Below are records to be reproduced exactly and in full.

## [Task data]
-=-=-=-=-
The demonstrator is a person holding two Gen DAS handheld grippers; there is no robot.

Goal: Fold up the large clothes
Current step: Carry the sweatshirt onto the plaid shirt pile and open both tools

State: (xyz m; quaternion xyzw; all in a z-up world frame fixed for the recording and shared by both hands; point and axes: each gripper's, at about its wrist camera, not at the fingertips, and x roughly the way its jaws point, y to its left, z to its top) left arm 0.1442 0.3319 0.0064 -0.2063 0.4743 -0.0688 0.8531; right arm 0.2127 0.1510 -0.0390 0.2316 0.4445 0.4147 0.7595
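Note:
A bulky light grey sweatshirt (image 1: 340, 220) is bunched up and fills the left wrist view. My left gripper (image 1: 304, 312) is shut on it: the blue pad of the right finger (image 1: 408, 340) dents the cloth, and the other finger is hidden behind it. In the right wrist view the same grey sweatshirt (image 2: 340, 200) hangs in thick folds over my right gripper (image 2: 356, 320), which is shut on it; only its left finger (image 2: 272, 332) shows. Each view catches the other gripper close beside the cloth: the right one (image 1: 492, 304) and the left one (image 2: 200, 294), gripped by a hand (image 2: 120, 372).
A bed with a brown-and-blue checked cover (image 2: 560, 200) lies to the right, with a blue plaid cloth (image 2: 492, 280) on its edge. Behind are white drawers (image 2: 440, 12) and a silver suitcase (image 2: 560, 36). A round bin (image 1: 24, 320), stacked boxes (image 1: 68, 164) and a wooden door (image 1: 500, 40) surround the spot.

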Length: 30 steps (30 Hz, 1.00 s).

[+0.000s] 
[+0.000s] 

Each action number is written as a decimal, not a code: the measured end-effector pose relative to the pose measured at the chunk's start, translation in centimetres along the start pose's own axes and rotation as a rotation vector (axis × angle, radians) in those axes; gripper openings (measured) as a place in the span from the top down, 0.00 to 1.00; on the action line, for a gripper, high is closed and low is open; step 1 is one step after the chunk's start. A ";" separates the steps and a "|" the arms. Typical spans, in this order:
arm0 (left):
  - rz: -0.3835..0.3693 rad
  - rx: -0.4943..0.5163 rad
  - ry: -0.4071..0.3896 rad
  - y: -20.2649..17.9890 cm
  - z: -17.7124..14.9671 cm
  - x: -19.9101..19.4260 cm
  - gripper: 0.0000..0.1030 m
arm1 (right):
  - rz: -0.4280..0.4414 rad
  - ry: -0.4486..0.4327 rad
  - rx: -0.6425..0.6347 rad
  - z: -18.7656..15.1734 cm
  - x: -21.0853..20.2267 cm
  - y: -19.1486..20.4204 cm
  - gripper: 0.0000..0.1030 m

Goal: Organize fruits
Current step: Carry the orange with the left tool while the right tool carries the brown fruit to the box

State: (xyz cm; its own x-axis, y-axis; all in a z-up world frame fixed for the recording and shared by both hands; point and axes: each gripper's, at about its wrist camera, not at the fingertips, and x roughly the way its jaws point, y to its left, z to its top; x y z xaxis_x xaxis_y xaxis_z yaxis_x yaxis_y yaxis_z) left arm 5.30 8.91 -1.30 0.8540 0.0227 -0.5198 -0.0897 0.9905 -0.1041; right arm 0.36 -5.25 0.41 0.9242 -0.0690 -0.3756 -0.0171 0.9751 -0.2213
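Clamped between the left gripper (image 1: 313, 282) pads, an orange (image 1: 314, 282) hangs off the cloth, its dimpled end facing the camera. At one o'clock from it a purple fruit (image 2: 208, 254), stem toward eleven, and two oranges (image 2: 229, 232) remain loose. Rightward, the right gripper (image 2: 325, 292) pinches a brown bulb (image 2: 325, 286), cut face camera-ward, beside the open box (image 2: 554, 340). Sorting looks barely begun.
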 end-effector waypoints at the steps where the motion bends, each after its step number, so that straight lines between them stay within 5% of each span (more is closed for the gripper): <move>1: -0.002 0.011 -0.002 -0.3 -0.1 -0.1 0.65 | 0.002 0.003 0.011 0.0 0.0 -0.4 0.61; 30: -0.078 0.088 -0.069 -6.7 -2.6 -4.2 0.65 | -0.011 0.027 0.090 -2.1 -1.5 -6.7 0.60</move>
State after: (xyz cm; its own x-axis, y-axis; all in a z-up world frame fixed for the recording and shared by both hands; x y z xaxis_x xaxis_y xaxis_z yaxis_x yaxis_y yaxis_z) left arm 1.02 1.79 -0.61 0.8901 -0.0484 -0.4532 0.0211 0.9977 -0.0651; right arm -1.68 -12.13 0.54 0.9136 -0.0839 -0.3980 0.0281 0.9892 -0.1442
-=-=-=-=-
## [Task output]
The demonstrator is a person holding two Gen DAS handheld grippers; there is no robot.

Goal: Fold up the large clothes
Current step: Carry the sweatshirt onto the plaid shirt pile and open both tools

State: (xyz m; quaternion xyzw; all in a z-up world frame fixed for the recording and shared by both hands; point and axes: each gripper's, at about its wrist camera, not at the fingertips, and x roughly the way its jaws point, y to its left, z to its top) left arm 0.1442 0.3319 0.0064 -0.2063 0.4743 -0.0688 0.8531; right arm 0.2127 0.1510 -0.0390 0.2316 0.4445 0.4147 0.7595
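Note:
A bulky light grey sweatshirt (image 1: 340, 220) is bunched up and fills the left wrist view. My left gripper (image 1: 304, 312) is shut on it: the blue pad of the right finger (image 1: 408, 340) dents the cloth, and the other finger is hidden behind it. In the right wrist view the same grey sweatshirt (image 2: 340, 200) hangs in thick folds over my right gripper (image 2: 356, 320), which is shut on it; only its left finger (image 2: 272, 332) shows. Each view catches the other gripper close beside the cloth: the right one (image 1: 492, 304) and the left one (image 2: 200, 294), gripped by a hand (image 2: 120, 372).
A bed with a brown-and-blue checked cover (image 2: 560, 200) lies to the right, with a blue plaid cloth (image 2: 492, 280) on its edge. Behind are white drawers (image 2: 440, 12) and a silver suitcase (image 2: 560, 36). A round bin (image 1: 24, 320), stacked boxes (image 1: 68, 164) and a wooden door (image 1: 500, 40) surround the spot.
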
Length: 30 steps (30 Hz, 1.00 s).

[+0.000s] 
[+0.000s] 

Each action number is written as a decimal, not a code: the measured end-effector pose relative to the pose measured at the chunk's start, translation in centimetres along the start pose's own axes and rotation as a rotation vector (axis × angle, radians) in those axes; gripper openings (measured) as a place in the span from the top down, 0.00 to 1.00; on the action line, for a gripper, high is closed and low is open; step 1 is one step after the chunk's start. A ";" separates the steps and a "|" the arms. Typical spans, in this order:
arm0 (left):
  - rz: -0.3835..0.3693 rad
  - rx: -0.4943..0.5163 rad
  - ry: -0.4071..0.3896 rad
  - y: -20.2649..17.9890 cm
  - z: -17.7124..14.9671 cm
  - x: -19.9101..19.4260 cm
  - gripper: 0.0000..0.1030 m
arm1 (right):
  - rz: -0.4280..0.4414 rad
  - ry: -0.4486..0.4327 rad
  - rx: -0.6425..0.6347 rad
  - z: -18.7656..15.1734 cm
  - x: -21.0853..20.2267 cm
  - y: -19.1486..20.4204 cm
  - gripper: 0.0000..0.1030 m

Goal: Organize fruits
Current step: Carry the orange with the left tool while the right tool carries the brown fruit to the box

State: (xyz cm; its own x-axis, y-axis; all in a z-up world frame fixed for the recording and shared by both hands; point and axes: each gripper's, at about its wrist camera, not at the fingertips, and x roughly the way its jaws point, y to its left, z to its top; x y z xaxis_x xaxis_y xaxis_z yaxis_x yaxis_y yaxis_z) left arm 5.30 8.91 -1.30 0.8540 0.0227 -0.5198 -0.0897 0.9905 -0.1041; right arm 0.36 -5.25 0.41 0.9242 -0.0690 -0.3756 -0.0171 0.9751 -0.2213
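Clamped between the left gripper (image 1: 313, 282) pads, an orange (image 1: 314, 282) hangs off the cloth, its dimpled end facing the camera. At one o'clock from it a purple fruit (image 2: 208, 254), stem toward eleven, and two oranges (image 2: 229, 232) remain loose. Rightward, the right gripper (image 2: 325, 292) pinches a brown bulb (image 2: 325, 286), cut face camera-ward, beside the open box (image 2: 554, 340). Sorting looks barely begun.
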 end-effector waypoints at the steps where the motion bends, each after its step number, so that straight lines between them stay within 5% of each span (more is closed for the gripper): <move>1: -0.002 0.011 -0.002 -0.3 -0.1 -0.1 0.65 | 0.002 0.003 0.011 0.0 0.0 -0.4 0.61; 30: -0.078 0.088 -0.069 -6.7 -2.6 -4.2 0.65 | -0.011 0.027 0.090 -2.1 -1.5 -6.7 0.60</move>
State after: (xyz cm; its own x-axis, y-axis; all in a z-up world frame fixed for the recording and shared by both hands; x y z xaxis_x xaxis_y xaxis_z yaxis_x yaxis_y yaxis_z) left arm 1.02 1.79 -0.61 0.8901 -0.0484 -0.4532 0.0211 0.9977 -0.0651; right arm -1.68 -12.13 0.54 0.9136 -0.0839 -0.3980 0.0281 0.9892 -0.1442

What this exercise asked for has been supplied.